Types of Court Bonds

  • Cost bonds guarantee the payment of costs associated with appealing a lower court’s decision.
  • Indemnity to sheriff bonds protect the sheriff or marshal from a suit being brought on by the party whose property is being seized.
  • Plaintiff’s bonds guarantee payment of damages suffered if an action is decided in favor of a defendant.
  • Attachment bonds are required before the court can seize a person’s property to secure a judgment. The attachment court bond guarantees that if the court decides against the plaintiff, the defendant will be paid any damages arising from the attachment. An attachment bond is a type of plaintiff bond.
  • Replevin bonds guarantee that seized property will remain in the same condition and will not be sold or otherwise disposed of. A replevin bond is a type of plaintiff bond.

Fidelity Bonds
A fidelity bond should be considered when one or more of your employees is entrusted to handle cash or other valuable assets. Fidelity bonds include business services bonds, standard employee dishonesty bonds and ERISA bonds.
Find the fidelity bond coverage that fits your unique situation.

Business services bonds
Business services bonds provide protection for the loss of a customer’s money, equipment, supplies and personal belongings caused by dishonest acts of your employees while on the customer’s premises. More than providing protection, this type of fidelity bond is effective in differentiating your business from competitors who aren’t bonded for fidelity.

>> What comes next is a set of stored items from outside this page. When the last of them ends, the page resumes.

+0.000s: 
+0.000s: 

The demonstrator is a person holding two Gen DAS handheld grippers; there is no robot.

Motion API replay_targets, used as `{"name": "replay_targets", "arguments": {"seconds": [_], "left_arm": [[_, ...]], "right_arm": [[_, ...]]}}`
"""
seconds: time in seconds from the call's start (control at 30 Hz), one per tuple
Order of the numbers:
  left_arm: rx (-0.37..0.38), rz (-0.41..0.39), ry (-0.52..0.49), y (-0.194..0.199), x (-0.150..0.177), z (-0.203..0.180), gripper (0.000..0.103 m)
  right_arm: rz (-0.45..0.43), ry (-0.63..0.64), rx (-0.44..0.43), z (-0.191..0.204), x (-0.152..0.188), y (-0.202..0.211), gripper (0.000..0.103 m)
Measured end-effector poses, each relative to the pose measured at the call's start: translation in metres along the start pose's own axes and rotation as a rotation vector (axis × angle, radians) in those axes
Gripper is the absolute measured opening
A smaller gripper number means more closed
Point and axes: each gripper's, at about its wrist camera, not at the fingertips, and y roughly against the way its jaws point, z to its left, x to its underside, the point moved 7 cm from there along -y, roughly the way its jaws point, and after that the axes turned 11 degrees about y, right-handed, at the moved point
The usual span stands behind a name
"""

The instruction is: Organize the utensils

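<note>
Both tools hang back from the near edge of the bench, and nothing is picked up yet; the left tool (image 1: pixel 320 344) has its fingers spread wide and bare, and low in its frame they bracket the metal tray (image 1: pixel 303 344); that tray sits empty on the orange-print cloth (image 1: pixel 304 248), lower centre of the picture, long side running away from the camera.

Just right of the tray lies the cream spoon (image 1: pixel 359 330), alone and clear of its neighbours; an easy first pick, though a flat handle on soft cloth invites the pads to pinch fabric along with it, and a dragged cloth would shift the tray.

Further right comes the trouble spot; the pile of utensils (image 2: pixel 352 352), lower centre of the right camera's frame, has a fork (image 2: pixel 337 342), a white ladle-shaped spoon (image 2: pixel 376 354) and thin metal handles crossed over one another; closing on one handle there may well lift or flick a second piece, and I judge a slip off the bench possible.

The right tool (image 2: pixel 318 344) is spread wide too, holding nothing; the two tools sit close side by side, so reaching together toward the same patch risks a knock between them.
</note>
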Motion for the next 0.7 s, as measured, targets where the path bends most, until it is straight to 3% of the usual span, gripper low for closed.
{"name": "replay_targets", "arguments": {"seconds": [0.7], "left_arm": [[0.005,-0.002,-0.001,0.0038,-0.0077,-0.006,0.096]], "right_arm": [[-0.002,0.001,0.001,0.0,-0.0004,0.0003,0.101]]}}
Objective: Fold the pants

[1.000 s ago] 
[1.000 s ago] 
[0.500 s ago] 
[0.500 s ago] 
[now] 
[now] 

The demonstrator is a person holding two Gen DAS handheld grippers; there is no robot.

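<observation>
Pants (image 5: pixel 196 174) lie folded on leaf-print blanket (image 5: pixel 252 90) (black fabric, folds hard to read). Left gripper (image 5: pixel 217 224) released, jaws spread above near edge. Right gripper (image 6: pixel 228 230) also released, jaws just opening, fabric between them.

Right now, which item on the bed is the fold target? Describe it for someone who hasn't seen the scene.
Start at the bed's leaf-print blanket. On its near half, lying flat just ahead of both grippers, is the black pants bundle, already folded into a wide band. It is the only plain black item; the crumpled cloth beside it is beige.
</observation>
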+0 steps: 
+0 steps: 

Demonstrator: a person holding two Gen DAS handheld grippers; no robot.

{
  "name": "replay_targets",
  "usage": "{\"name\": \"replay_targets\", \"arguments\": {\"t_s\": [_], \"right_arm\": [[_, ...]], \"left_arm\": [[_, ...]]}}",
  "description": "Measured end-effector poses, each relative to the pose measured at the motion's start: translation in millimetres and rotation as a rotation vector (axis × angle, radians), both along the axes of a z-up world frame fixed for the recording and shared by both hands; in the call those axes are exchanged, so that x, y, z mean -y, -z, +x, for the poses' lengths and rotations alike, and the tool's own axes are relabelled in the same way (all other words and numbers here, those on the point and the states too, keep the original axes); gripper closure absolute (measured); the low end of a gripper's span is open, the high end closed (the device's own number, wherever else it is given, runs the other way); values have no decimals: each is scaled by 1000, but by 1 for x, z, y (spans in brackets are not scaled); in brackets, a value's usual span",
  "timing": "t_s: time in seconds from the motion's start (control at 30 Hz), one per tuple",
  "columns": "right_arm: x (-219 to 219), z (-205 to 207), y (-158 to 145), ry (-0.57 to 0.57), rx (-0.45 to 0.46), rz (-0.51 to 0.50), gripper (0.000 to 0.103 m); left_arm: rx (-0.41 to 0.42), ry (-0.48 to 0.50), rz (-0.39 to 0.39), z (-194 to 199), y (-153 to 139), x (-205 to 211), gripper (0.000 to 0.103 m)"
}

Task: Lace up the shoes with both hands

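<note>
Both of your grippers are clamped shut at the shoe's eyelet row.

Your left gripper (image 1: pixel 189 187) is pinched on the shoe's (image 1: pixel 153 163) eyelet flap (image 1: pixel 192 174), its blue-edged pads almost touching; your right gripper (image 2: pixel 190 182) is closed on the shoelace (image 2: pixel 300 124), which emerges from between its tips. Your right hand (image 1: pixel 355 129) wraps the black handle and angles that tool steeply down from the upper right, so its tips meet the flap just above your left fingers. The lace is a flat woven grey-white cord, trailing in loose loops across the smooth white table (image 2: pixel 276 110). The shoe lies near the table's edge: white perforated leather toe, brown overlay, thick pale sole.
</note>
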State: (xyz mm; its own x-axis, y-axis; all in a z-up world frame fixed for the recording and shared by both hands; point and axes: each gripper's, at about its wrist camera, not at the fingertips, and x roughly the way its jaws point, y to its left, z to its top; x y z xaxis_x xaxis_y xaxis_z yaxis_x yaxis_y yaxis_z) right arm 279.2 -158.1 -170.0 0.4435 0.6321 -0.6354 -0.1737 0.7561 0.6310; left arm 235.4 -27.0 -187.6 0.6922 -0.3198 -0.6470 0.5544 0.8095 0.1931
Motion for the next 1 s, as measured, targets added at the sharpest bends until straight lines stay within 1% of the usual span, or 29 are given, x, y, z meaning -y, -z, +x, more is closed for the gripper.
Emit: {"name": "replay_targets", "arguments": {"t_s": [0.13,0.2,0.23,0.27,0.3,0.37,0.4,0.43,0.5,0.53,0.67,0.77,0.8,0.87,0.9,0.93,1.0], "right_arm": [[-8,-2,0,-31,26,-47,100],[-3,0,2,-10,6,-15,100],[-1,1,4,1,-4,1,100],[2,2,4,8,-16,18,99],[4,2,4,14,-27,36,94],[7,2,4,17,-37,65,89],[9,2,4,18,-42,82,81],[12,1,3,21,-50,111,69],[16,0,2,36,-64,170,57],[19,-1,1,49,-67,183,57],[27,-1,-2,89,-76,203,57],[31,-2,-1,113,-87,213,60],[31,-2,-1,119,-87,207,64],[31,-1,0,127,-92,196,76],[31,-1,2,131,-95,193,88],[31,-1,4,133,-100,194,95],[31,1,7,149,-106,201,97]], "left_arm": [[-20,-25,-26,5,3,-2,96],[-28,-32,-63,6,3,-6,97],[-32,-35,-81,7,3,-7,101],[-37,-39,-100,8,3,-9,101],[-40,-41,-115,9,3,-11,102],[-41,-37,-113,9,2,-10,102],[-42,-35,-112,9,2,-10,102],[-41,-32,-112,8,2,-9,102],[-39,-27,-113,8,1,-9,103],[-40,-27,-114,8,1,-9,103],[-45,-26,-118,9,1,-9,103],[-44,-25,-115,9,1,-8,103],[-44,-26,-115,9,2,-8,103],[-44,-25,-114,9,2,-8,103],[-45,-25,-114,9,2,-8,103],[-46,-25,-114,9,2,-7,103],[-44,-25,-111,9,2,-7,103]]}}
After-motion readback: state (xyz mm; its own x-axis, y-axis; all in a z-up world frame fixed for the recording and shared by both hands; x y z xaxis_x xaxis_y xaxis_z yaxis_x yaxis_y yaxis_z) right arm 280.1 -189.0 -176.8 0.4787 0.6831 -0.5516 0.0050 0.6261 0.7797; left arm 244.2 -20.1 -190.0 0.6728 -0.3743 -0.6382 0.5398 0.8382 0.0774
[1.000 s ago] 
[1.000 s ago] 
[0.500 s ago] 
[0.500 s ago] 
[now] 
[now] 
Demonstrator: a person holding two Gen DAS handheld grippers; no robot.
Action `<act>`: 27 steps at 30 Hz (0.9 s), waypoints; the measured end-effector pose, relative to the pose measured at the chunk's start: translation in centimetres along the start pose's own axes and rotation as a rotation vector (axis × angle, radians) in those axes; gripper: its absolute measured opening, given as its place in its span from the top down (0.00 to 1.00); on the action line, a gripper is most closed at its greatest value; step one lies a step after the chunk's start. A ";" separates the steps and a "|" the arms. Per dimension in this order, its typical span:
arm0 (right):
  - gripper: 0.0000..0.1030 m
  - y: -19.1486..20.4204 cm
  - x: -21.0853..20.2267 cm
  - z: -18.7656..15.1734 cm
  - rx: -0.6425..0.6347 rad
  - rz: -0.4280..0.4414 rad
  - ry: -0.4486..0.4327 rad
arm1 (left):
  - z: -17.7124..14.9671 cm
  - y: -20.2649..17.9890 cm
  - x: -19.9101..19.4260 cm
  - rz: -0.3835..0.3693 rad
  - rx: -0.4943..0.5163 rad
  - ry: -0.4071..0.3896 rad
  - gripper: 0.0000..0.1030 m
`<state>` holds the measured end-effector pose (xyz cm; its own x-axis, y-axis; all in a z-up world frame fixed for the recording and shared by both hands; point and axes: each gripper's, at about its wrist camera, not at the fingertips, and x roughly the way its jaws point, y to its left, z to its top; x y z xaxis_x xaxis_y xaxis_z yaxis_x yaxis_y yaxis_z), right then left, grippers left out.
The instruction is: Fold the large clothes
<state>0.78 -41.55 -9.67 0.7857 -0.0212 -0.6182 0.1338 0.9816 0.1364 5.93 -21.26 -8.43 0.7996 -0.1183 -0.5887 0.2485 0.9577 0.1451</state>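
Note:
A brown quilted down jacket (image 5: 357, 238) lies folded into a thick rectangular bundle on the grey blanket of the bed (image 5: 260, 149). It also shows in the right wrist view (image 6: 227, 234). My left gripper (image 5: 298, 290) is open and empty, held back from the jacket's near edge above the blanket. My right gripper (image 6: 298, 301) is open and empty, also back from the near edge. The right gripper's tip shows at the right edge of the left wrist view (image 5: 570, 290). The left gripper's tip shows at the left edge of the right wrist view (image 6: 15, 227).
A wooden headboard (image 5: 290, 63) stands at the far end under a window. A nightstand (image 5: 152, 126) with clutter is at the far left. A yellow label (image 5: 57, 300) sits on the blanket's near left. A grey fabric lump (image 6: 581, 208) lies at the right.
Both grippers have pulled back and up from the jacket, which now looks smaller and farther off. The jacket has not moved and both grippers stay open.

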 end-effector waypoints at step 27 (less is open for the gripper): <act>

A business services bond can be a good solution for businesses like janitorial services, contractors, dog sitters and house sitters.

Standard employee dishonesty bonds
Standard employee dishonesty bonds protect your business from financial loss due to the fraudulent activities of an employee or group of employees. The loss can be the result of employee theft of money, securities or other property. This type of fidelity bond can be a good solution for businesses like non-profit organizations and professional offices including CPAs, dentists and physicians.

ERISA bonds
The Employee Retirement Income Security Act of 1974 requires trustees of pension plans to have fidelity bond coverage equal to at least 10% of the total plan’s assets. ERISA bonds protect participants and beneficiaries from dishonest acts of a fiduciary who handles employee benefit or pension plans, including 401(k)s.